A pujança atraiu piratas e por mais de 100 anos Guayaquil cambaleou entre um ataque e outro, entre uma remontada até a nova orda vinda do mar atrás de seus recursos. A provação, contudo, seria maior anos depois. Em 1820, a cidade declarou independência do império espanhol. A data é celebrada até hoje e a atitude revolucionária forjou a identidade do povo.

Dois anos depois Guayaquil, que havia se tornando um estado soberano, passou a integrar a Grande Colômbia, nação montada por Simon Bolívar. O clássico libertador do continente chegou a disputar Guayaquil com o Peru e levou a melhor. A parceria, contudo, durou apenas oito anos e logo o Distrito do Sul inteiro deixou a Grande Colômbia para dar origem ao Equador. A formação da nação estreitou relações e passou a alimentar uma rivalidade.

Quito e Guayaquil travam, desde meados de 1840, uma batalha. Ora de forma mais aberta, ora de forma mais velada. E a história descamba em 1896. Em seis de outubro daquele ano, um incêndio de grande proporção desafiou a existência da cidade. As chamas se espalharam pelos casebres de madeira e devoraram a área forte do comércio local. A estimativa é que mais de 25 mil pessoas foram atingidas. As centenas de casas e lojas consumidas pelas labaredas passaram a render teorias. A mais forte à época atribui o sinistro a um grupo de políticos conservadores de Quito. Desperados para controlar a expansão dos vizinhos.
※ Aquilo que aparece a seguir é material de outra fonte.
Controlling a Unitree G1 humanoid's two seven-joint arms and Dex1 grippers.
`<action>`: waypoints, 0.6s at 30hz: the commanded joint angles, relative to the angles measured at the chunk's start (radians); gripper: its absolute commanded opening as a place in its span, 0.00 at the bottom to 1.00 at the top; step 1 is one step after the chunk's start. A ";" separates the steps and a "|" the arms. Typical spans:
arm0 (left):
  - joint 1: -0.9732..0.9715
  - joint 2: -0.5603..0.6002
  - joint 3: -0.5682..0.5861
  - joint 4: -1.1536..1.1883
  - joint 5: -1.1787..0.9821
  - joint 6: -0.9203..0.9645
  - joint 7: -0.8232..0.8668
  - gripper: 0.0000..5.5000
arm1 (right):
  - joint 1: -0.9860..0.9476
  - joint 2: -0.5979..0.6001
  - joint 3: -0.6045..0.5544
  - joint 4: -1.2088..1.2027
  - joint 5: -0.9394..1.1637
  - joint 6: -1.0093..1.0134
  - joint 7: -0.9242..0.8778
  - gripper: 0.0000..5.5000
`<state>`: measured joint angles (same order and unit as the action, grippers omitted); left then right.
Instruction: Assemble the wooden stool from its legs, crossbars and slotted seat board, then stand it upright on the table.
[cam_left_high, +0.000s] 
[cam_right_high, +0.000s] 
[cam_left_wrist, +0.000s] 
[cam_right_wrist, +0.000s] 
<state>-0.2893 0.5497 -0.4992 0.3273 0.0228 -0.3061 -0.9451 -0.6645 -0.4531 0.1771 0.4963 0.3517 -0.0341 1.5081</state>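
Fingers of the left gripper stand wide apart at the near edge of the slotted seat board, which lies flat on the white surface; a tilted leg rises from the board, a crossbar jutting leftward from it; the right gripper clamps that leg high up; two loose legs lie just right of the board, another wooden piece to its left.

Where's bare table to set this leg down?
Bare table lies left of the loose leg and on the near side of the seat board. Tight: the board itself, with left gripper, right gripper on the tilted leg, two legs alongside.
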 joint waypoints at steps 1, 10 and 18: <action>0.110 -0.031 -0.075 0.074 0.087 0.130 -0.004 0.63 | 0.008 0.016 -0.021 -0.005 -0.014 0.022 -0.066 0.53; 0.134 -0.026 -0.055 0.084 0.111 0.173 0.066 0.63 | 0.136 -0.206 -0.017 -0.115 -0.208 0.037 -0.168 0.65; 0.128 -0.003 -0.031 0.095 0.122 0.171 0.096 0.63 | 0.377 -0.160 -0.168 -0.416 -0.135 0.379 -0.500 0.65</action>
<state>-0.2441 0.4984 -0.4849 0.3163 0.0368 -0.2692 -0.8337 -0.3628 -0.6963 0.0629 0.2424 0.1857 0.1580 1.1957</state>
Antes do grande incêndio, é bem verdade, Guayaquil registrou outros vários. Ainda na época do império espanhol, pouco antes de sua independência e até nos meses que precederam o outubro fatídico. Mas nada se compara aquela que é apontada como a maior tragédia do Equador. Dali saiu uma nova faceta da cidade e do povo.

Guayaquil se reinventou. Se recuperou. E na década de 1920 viu nascerem seus dois maiores clubes. Primeiro foi fundado o Barcelona, em 1925, e quatro anos depois apareceu o Emelec. O rival do Grêmio na luta por uma vaga na final se inspirou no primo espanhol, mas não mantém relação estreita. Uma das conexões recentes foi a presença de Ronaldinho Gaúcho no jogo de abertura da temporada passada. O camisa 10, revelado pelo Grêmio, é mais uma das ligações indiretas entre o clube gaúcho e a cidade.
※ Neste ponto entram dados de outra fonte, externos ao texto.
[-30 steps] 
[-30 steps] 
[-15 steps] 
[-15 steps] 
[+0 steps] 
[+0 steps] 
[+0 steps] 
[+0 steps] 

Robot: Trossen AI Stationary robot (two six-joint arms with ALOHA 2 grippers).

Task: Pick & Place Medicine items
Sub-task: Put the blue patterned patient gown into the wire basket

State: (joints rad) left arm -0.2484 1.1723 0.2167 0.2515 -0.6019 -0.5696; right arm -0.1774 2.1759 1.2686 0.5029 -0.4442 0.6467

Michael Arroyo, contratado pelo Grêmio em julho, é outra conexão. Aos 30 anos, o meia-atacante é filho de Guayaquil. Começou a carreira no Emelec, passou pelo Barcelona e antes de fechar com o Tricolor estava no América-MEX. Ao pisar na sua cidade natal, ele não escondeu a alegria. "Vai ser emocionante jogar aqui de novo", contou.

A história ligou Grêmio e Guayaquil um par de vezes. Nesta quarta-feira (25) o clube gaúcho espera que leve uma boa recordação.